▸ Instructions to follow: When the word "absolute" shows up in a line of the records below, copy that line.
--- START ---
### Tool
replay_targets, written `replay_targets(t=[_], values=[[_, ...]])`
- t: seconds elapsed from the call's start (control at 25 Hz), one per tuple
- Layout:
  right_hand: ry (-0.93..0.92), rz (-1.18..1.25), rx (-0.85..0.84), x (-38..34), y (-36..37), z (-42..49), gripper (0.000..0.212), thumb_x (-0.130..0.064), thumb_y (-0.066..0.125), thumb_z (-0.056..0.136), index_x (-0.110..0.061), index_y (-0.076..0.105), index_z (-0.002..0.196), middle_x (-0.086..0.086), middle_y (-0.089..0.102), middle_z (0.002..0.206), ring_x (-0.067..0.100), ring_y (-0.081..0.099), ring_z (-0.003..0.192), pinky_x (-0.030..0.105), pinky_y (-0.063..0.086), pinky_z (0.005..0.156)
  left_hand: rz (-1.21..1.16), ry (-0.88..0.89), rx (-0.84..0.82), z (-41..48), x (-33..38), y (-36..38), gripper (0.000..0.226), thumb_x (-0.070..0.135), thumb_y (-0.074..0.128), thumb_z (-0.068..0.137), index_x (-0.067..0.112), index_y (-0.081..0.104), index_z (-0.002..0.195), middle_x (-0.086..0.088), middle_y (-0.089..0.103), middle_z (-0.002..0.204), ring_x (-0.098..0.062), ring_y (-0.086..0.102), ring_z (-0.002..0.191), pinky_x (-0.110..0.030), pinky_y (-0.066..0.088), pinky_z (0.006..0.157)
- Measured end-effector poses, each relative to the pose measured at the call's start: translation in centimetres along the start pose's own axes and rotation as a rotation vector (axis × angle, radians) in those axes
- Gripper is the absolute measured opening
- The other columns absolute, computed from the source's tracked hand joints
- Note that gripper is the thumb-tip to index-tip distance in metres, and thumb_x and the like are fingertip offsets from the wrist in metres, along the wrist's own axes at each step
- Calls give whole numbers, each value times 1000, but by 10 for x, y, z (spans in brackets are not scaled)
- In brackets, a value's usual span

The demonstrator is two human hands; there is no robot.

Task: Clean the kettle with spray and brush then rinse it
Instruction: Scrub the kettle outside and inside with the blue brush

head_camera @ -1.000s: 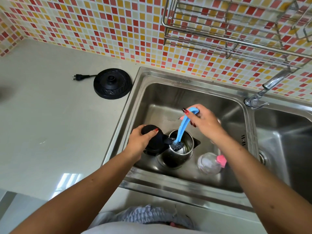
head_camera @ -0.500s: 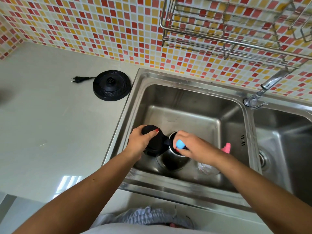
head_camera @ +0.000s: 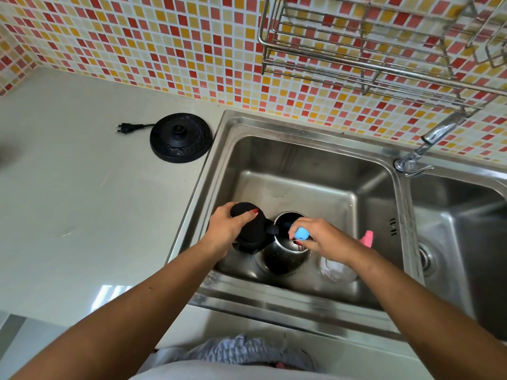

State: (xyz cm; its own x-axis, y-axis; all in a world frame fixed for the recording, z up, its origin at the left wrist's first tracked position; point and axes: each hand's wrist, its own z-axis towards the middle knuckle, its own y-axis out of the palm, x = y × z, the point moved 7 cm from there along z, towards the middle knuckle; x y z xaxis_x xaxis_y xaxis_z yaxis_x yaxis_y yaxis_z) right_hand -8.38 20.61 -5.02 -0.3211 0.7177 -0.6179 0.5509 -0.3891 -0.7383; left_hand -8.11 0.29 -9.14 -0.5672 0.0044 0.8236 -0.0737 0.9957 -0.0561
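Note:
A steel kettle (head_camera: 282,260) with a black handle and open black lid stands in the left basin of the sink (head_camera: 323,149). My left hand (head_camera: 226,231) grips the kettle's black lid and handle. My right hand (head_camera: 319,238) is closed on the blue brush (head_camera: 301,233), whose handle end shows above the fingers while the head is down inside the kettle, hidden. A clear spray bottle (head_camera: 338,270) with a pink trigger lies in the basin just right of the kettle, partly under my right wrist.
The kettle's black base (head_camera: 181,137) with its plug (head_camera: 124,128) sits on the grey counter left of the sink. A tap (head_camera: 422,148) stands between the two basins. A wire dish rack (head_camera: 384,42) hangs on the tiled wall above.
My right hand has pushed the brush from raised above the kettle down deep into it. The left hand has stayed on the lid and handle.

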Motion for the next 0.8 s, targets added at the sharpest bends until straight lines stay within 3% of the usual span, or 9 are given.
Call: replay_targets(t=[0.08,0.2,0.32,0.4,0.48,0.6,0.72,0.8], values=[[74,21,113,10,-1,9,12,-6,67,81,-9,67,92,4,68,96,9,58,82,11,38,74,5,9,20,1,-3,0,44,29,76,82,11,64,120,-12,70,113,-29,66,105,-45,59,85],[260,42,301,26,-5,11,13,-16,72,80,-5,68,86,8,68,79,18,61,69,17,38,60,-4,34,48,0,-7,0,44,31,77,82,12,65,120,-10,70,112,-28,65,106,-45,57,89],[416,354,349,36,7,4,9,-14,74,79,-10,67,82,5,65,59,13,59,48,19,46,54,-15,48,64,-1,-7,0,44,31,77,82,12,64,120,-10,69,112,-28,65,106,-45,55,94],[365,512,336,27,16,5,13,-4,71,81,-16,67,85,8,69,72,16,65,57,27,54,62,-24,42,71,0,-7,-1,42,30,77,82,13,64,118,-11,69,112,-28,65,105,-44,56,93],[333,451,407,29,11,6,19,-2,71,79,-19,68,86,9,72,88,22,70,73,32,57,72,-32,28,69,0,-8,0,44,30,77,82,13,64,120,-10,69,113,-28,65,105,-42,57,90],[350,250,453,41,-3,-1,16,-4,73,76,-18,70,84,4,72,84,20,66,73,29,51,70,-40,17,58,0,-10,0,45,31,77,82,13,63,121,-9,68,114,-27,65,106,-38,58,86],[375,316,359,37,5,-5,20,-4,73,76,-24,68,79,0,70,77,15,61,66,25,49,66,-38,10,56,1,-10,0,45,31,76,82,14,63,121,-10,68,115,-28,65,106,-42,58,87],[380,339,393,34,7,-3,18,-6,73,77,-23,68,81,-3,70,77,13,61,65,28,52,68,-42,3,52,2,-10,0,46,32,77,82,15,62,122,-9,68,115,-29,64,107,-43,58,87]])
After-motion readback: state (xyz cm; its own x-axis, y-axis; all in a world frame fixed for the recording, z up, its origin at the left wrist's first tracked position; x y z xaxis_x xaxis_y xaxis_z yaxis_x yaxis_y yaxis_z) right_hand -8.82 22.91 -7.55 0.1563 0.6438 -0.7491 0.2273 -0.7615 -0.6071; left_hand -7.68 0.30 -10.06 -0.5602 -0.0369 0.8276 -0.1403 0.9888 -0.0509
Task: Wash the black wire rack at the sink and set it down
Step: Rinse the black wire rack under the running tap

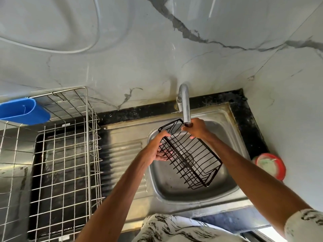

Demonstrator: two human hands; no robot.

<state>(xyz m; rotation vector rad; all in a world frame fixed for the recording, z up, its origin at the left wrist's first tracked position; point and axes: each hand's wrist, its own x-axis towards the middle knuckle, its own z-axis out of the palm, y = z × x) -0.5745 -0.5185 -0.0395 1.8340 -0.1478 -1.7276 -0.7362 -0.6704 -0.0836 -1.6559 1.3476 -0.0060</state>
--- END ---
▸ Finished task:
- Gripper is the absolute measured opening
- The other columns absolute, computed from the source's tracked hand joints

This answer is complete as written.